Missing opposites
Q From Jonathan Downes: I wonder if you could tell me the origin of ruthless and gormless? Why are the opposites missing — why do we not describe someone, for example, as full of gorm?
A What has happened is that the root words have vanished, leaving the negatives behind. There are quite a number of these orphaned negatives. Comic writers have often exploited this fact to startle readers, as in P G Wodehouse’s “I could see that, if not actually disgruntled, he was far from being gruntled” (from The Code of the Woosters).
Gormless is now mainly an informal British English word that describes somebody foolish, lacking sense or initiative. This comes from a defunct term, usually spelt gaum, a dialect word meaning care or attention; in turn this derives from an Old Norse word gaumr. Though rarely recorded, at one time gaum-like was also around, for someone with an intelligent look about them. Curiously, the verb to gorm also existed, which meant to stare vacantly, implying almost the opposite; but this may be related to the Irish gom for a stupid-looking person and so may be unconnected with the other sense of gorm.

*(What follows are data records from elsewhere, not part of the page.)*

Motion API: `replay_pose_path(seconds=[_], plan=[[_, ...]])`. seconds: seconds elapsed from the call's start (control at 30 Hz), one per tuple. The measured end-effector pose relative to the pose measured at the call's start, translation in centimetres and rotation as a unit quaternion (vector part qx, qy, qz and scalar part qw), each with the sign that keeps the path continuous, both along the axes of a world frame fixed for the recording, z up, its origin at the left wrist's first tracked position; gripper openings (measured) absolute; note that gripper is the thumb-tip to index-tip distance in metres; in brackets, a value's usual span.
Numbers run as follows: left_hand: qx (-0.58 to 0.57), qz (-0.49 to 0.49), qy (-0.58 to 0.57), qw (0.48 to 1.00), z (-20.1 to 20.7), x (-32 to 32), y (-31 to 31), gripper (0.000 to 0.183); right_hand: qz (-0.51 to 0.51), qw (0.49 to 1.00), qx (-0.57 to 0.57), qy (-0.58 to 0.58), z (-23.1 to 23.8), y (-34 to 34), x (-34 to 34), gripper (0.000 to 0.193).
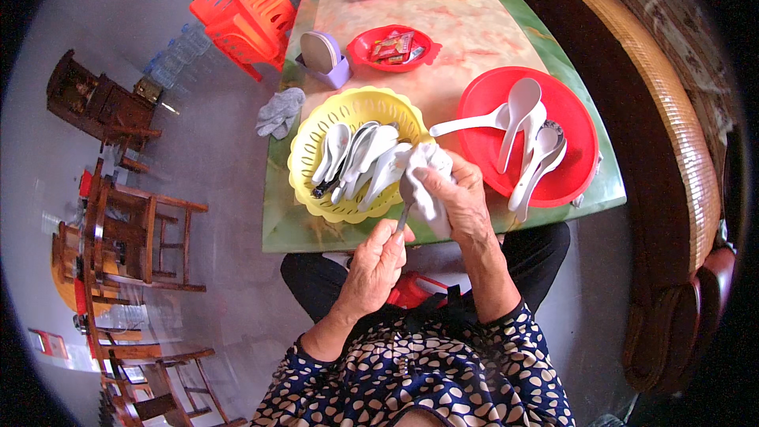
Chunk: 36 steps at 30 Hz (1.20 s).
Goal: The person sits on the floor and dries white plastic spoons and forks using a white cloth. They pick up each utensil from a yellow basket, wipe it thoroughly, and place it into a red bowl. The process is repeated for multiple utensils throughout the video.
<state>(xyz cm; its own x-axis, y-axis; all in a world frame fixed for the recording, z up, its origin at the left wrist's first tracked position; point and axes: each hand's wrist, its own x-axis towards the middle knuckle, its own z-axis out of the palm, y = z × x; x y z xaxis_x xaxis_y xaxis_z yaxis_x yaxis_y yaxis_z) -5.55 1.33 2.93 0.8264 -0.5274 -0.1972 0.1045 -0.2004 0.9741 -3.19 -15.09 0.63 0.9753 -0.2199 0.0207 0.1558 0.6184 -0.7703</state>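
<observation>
My left hand (373,265) is closed around the handle of a metal spoon (404,217) at the table's near edge. A white cloth (428,202) is gripped in my right hand (465,199) and pressed around the spoon's bowl, which it mostly hides. Just left of the cloth, a yellow slotted basket (307,192) holds several white soup spoons (378,145) and some dark ones. To the right, a round red tray (484,95) carries several white spoons (523,103), one with a dark patterned bowl. One spoon's handle reaches over the tray's left rim.
Beyond the basket stand a lilac holder (338,75) with round discs and a red dish (360,49) of small packets. Grey cloth (281,112) hangs at the table's left edge. Stacked orange chairs (249,12) are at the far left; a wooden bench (632,71) lines the right.
</observation>
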Motion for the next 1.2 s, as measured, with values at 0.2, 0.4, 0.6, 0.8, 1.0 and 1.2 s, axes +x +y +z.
replay_pose_path(seconds=[0.2, 0.4, 0.6, 0.8, 1.0, 1.2], plan=[[-0.022, 0.008, -0.027, 0.999, 0.0, 0.3, -0.5, 0.021, 0.079, 0.995, 0.05, 0.04, -1.4, 2.2, -2.0, 0.02], [-0.011, -0.019, 0.012, 1.0, 0.4, 0.5, -0.2, 0.02, 0.019, 0.999, 0.022, 0.015, 0.6, 0.5, -0.9, 0.015], [0.208, 0.069, -0.385, 0.896, -0.7, 1.3, -0.7, 0.02, -0.186, 0.933, -0.307, 0.008, 0.3, 0.9, -0.5, 0.01], [0.228, 0.061, -0.475, 0.848, -1.7, 1.4, -1.3, 0.028, -0.263, 0.911, -0.316, -0.029, -0.2, 1.2, 0.0, 0.009], [-0.008, 0.063, -0.126, 0.99, -2.8, 2.0, 0.5, 0.024, -0.253, 0.959, -0.129, -0.019, 2.5, -0.6, -0.8, 0.016], [-0.067, 0.068, -0.128, 0.987, -3.2, 1.0, -0.3, 0.026, -0.256, 0.879, -0.382, -0.129, 0.5, 3.6, -1.3, 0.036]])
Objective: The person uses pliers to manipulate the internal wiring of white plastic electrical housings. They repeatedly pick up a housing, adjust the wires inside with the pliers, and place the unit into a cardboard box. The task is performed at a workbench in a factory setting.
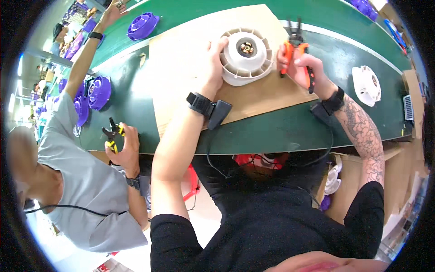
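My left hand point(214, 63) is closed on the left rim of a round white plastic fan housing point(244, 75), with ribs around its edge and metal parts showing in its centre hole. The housing rests on a sheet of brown cardboard point(181, 54). Just right of it, my right hand point(306, 70) is wrapped around orange-and-black pliers point(288, 51). Their dark jaws point away from me and the handles are spread apart. The jaws touch nothing; they stand clear of the housing.
Another white housing point(368, 86) lies on the green table point(272, 140) at the right. Purple housings point(142, 26) sit at the far left and beside a co-worker in a grey shirt point(90, 181). That person's hand point(127, 149) holds yellow-and-black pliers point(111, 136).
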Available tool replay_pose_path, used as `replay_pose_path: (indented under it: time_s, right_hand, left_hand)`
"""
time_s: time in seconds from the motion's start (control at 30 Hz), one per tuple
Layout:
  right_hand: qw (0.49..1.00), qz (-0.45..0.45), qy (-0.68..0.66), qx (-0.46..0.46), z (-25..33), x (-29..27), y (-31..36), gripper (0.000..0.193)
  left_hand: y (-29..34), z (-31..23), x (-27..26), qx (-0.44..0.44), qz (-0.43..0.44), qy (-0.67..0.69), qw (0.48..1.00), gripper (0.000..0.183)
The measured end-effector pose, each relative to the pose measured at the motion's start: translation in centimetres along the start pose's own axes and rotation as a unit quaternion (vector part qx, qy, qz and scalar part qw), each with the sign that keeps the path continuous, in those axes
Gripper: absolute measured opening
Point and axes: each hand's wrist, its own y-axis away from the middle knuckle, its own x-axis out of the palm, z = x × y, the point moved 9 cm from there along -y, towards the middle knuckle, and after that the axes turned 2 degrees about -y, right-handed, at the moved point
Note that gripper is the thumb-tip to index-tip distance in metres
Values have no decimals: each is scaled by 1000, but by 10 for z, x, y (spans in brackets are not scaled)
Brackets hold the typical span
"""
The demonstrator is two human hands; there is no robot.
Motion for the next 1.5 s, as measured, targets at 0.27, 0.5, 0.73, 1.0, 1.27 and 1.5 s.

Ruthless is easier, since ruth was a well-attested Middle English word for a feeling of pity or compassion. This was formed about the twelfth century from the Anglo Saxon noun and verb rue, with the same sense (we still have the verb, of course, with the closely related idea of regret). The adjective ruthless appeared in the fourteenth century. The noun is now archaic, but the adjective survived.